Contrairement à ce qui est affirmé, le tronçon du projet Sud-Europe-Atlantique situé au sud de Dax n’est en rien une ligne à grande vitesse. L’appellation LGV est volontairement utilisée par les partisans du projet mais il s’agit en réalité d’une ligne tout à fait « normale », c’est-à-dire accueillant des trains qui circuleront entre 100 et 220 km/h maximum (contre 100 km/h maximum sur la ligne actuelle). Cela vient du fait que la nouvelle ligne a été conçue par RFF comme devenant mixte (passagers + fret) au sud de Dax et, par conséquent, à vitesse limitée. Comme la ligne existante est elle aussi mixte, ce sont donc… deux lignes mixtes qui traverseraient en trajet quasi parallèle le couloir côtier du Pays Basque. Au vu du faible trafic de la ligne actuelle, le risque est donc de voir deux lignes vides sur une même bande de territoire !
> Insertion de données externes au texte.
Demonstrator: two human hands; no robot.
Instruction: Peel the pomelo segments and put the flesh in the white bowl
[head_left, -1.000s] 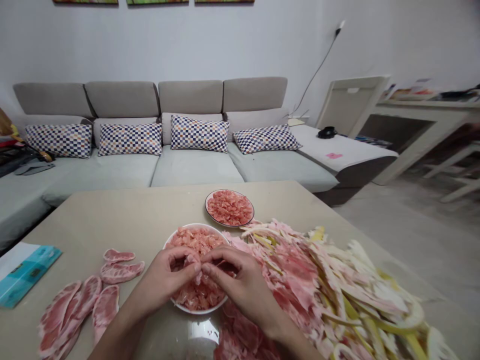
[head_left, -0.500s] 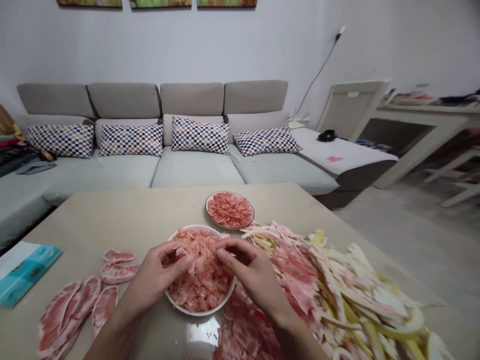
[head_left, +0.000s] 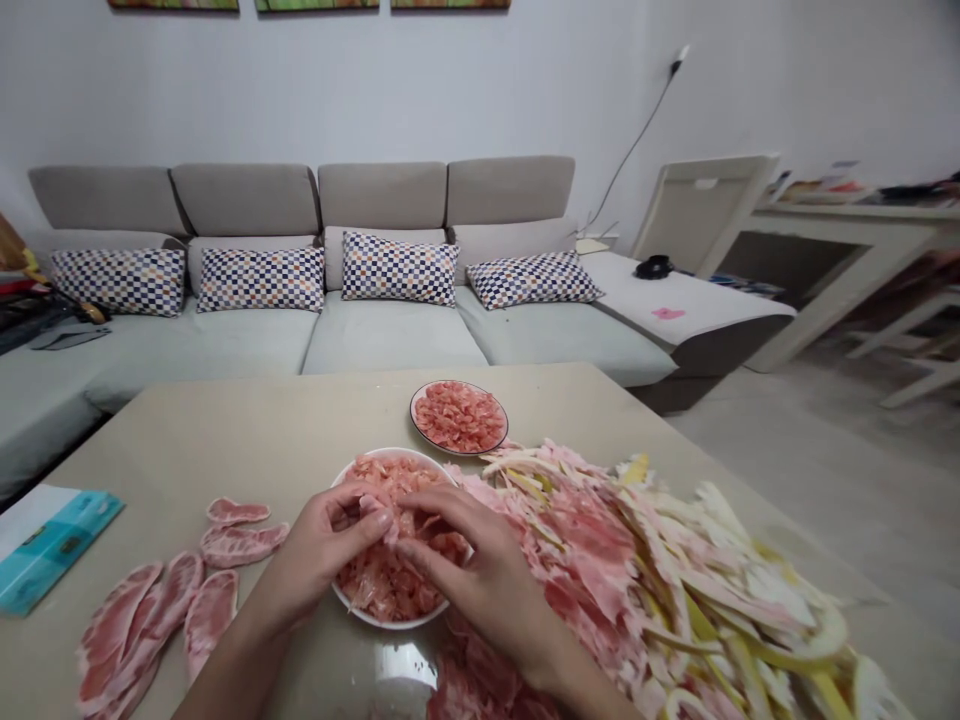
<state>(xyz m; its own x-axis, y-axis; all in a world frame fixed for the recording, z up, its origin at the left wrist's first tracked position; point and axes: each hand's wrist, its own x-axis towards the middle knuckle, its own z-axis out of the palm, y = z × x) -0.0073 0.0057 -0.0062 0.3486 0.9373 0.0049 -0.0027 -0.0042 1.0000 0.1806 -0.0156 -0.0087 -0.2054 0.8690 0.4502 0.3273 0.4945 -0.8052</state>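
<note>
Above the white bowl, my left hand is closed on a small pale-pink pomelo segment. My right hand has come up against the same segment, thumb and forefinger at its right side; the exact grip is partly hidden. Loose pink pomelo flesh fills the bowl below both hands. Behind it, a dark-rimmed plate carries more peeled flesh. Several unpeeled pomelo segments lie on the table left of my left forearm.
A large heap of pomelo peel and membrane spreads over the right side of the table. A blue tissue pack rests at the left edge. Beyond the table stands a grey sofa with checked cushions.
My right hand has moved left and slightly down, from the bowl's right side to the segment in my left hand. My left hand has shifted only slightly. The view has tilted a little.
</note>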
Les partisans du projet estiment cependant qu’il permettra le « désenclavement » du Pays Basque. Il convient de leur rappeler que le territoire dispose d’ores et déjà de nombreuses infrastructures de transport (voir la rubrique : "Une balafre supplémentaire dans le paysage basque") et que le TGV continuera d’arriver à Bayonne comme il le fait aujourd’hui. La liaison rapide avec les capitales française et espagnole sera permise par les projets ferroviaires en amont et en aval du territoire (LGV Tours-Bordeaux et Y basque) et non par la LGV Bayonne-frontière elle-même (gain estimé de quelques minutes sur Paris-Madrid).
Ajoutons qu’il est fort probable que les trains circulant sur la nouvelle ligne ne s’arrêteront pas au Pays Basque mais fileront vers Paris et l’Espagne. Si le but est de gagner du temps, ce seront en priorité les trains de fret sans arrêt et des TGV internationaux en direction de l’Espagne qui y circuleront, sans doute sans même s’arrêter à Bayonne. Difficile, dès lors, de voir cette ligne comme un atout pour le territoire.